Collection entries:
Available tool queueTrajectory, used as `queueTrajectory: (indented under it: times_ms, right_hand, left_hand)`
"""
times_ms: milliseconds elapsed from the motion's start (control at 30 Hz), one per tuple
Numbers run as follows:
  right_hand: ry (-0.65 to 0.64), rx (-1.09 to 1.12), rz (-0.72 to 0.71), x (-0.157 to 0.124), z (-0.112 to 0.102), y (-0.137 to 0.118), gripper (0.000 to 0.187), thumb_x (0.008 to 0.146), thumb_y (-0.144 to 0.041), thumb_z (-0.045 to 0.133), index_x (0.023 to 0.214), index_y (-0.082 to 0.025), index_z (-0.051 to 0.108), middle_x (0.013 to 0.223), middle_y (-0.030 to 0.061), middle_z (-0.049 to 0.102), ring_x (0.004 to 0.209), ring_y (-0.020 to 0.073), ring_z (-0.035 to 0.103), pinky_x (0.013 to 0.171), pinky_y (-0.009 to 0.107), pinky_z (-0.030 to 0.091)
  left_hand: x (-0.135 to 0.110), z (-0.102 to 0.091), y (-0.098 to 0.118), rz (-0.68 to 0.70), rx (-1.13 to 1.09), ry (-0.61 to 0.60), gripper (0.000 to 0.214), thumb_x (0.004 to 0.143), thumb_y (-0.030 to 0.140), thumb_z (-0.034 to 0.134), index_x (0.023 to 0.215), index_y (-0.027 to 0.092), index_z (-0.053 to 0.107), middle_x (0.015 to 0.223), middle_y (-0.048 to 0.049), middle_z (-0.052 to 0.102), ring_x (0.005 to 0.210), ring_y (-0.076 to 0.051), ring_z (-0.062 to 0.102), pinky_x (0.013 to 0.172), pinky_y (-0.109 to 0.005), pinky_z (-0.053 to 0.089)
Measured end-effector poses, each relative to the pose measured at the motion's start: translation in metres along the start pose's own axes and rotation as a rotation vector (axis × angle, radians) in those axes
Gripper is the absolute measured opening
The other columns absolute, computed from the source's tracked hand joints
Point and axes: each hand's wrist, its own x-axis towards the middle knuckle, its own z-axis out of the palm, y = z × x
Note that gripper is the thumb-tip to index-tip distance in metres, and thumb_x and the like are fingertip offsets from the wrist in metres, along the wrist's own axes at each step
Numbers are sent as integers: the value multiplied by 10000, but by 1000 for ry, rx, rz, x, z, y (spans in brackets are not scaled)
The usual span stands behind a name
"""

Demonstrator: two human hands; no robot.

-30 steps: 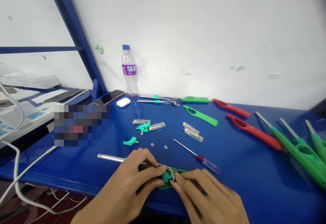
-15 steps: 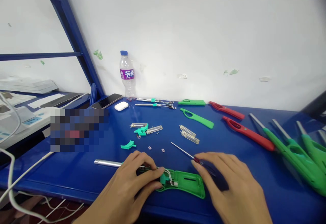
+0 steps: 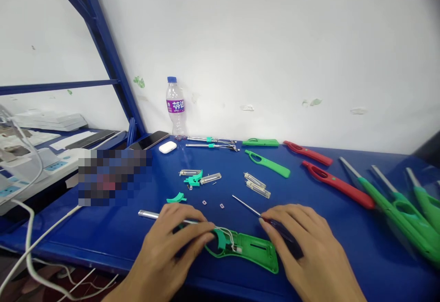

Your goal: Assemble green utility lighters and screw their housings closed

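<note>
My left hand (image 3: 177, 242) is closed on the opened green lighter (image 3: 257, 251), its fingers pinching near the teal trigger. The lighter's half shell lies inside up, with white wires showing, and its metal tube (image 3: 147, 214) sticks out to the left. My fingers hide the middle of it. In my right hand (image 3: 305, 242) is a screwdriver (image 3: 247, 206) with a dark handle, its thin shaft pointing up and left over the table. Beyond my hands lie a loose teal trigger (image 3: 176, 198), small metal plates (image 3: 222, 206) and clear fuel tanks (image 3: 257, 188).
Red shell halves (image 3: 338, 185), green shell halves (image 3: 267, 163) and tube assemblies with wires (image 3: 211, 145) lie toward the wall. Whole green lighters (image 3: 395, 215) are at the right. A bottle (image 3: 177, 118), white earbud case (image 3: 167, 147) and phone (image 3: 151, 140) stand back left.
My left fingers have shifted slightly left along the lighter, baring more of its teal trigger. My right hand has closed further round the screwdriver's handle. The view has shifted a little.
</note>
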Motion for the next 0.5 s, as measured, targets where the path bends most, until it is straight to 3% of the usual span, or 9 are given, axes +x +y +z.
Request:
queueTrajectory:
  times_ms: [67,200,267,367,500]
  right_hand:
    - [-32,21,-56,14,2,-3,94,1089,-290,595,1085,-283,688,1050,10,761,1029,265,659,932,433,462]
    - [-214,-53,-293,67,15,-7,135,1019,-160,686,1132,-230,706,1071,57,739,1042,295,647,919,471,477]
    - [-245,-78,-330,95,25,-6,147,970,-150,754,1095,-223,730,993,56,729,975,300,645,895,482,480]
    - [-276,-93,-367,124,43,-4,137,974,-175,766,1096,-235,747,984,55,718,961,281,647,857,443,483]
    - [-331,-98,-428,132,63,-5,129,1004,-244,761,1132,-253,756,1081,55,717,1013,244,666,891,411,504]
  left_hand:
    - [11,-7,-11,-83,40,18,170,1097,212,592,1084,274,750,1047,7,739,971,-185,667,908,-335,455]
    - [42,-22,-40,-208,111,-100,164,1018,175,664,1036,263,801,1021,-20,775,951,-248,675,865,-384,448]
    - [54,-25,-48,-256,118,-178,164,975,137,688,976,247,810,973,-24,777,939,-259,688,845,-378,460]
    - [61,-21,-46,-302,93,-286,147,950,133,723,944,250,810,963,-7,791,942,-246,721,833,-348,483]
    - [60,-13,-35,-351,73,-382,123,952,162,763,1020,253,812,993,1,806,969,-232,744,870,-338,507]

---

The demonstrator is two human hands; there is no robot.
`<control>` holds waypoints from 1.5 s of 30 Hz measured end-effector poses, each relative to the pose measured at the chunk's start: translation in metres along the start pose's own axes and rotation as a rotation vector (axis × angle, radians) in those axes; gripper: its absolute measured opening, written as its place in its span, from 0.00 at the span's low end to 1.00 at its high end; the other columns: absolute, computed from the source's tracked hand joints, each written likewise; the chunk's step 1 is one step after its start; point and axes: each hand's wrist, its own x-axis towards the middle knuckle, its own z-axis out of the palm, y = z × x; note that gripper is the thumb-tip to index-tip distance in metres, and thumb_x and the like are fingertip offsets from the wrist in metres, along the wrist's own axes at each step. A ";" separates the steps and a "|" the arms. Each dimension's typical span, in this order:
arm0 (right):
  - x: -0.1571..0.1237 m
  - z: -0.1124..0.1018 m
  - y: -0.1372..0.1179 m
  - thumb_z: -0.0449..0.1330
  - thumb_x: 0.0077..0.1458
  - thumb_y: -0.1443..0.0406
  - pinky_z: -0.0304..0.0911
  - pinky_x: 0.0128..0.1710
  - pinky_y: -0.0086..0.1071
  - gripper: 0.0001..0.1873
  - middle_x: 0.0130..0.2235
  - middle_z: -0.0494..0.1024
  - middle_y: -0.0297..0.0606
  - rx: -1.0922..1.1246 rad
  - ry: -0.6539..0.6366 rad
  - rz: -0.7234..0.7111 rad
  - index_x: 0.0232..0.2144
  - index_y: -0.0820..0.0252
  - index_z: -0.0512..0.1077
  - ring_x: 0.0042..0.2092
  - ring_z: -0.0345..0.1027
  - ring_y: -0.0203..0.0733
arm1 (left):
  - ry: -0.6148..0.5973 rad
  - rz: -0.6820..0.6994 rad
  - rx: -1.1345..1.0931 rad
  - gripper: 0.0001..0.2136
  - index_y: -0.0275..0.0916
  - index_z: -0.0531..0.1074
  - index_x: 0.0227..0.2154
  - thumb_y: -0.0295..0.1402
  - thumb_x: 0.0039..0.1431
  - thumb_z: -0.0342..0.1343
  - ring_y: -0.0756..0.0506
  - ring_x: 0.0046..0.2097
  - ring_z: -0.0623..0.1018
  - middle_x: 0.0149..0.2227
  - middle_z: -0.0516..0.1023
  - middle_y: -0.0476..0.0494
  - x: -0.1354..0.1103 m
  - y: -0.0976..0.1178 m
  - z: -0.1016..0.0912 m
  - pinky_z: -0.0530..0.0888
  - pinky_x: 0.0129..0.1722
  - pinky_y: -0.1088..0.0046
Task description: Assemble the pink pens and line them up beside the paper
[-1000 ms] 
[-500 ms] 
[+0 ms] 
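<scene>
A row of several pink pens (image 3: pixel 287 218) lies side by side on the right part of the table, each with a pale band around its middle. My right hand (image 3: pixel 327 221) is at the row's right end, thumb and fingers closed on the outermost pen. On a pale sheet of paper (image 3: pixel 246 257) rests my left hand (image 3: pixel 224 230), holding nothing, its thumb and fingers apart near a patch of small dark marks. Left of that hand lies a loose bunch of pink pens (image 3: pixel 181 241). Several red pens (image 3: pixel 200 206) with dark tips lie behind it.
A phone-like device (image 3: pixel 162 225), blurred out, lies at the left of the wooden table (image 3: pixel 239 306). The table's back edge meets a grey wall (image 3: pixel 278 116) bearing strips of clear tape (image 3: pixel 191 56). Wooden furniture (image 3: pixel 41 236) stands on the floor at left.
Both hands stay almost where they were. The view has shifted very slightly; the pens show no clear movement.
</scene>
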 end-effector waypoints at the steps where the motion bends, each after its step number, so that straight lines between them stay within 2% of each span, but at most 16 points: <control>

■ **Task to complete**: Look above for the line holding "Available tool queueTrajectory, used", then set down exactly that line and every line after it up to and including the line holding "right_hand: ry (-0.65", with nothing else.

■ **Response to the task**:
Available tool queueTrajectory, used as `queueTrajectory: (indented under it: times_ms, right_hand, left_hand)`
"""
times_ms: milliseconds elapsed from the motion's start (control at 30 Hz), one per tuple
Numbers run as follows:
  right_hand: ry (-0.65 to 0.64), rx (-1.09 to 1.12), rz (-0.72 to 0.71), x (-0.157 to 0.124), z (-0.112 to 0.102), y (-0.137 to 0.118), gripper (0.000 to 0.187), thumb_x (0.008 to 0.146), thumb_y (-0.144 to 0.041), thumb_z (-0.045 to 0.133), index_x (0.023 to 0.214), index_y (-0.082 to 0.025), index_z (-0.051 to 0.108), middle_x (0.013 to 0.223), middle_y (-0.030 to 0.061), middle_z (-0.049 to 0.102), ring_x (0.004 to 0.209), ring_y (-0.020 to 0.073), ring_z (-0.035 to 0.103), pinky_x (0.013 to 0.171), pinky_y (-0.009 to 0.107), pinky_z (-0.030 to 0.091)

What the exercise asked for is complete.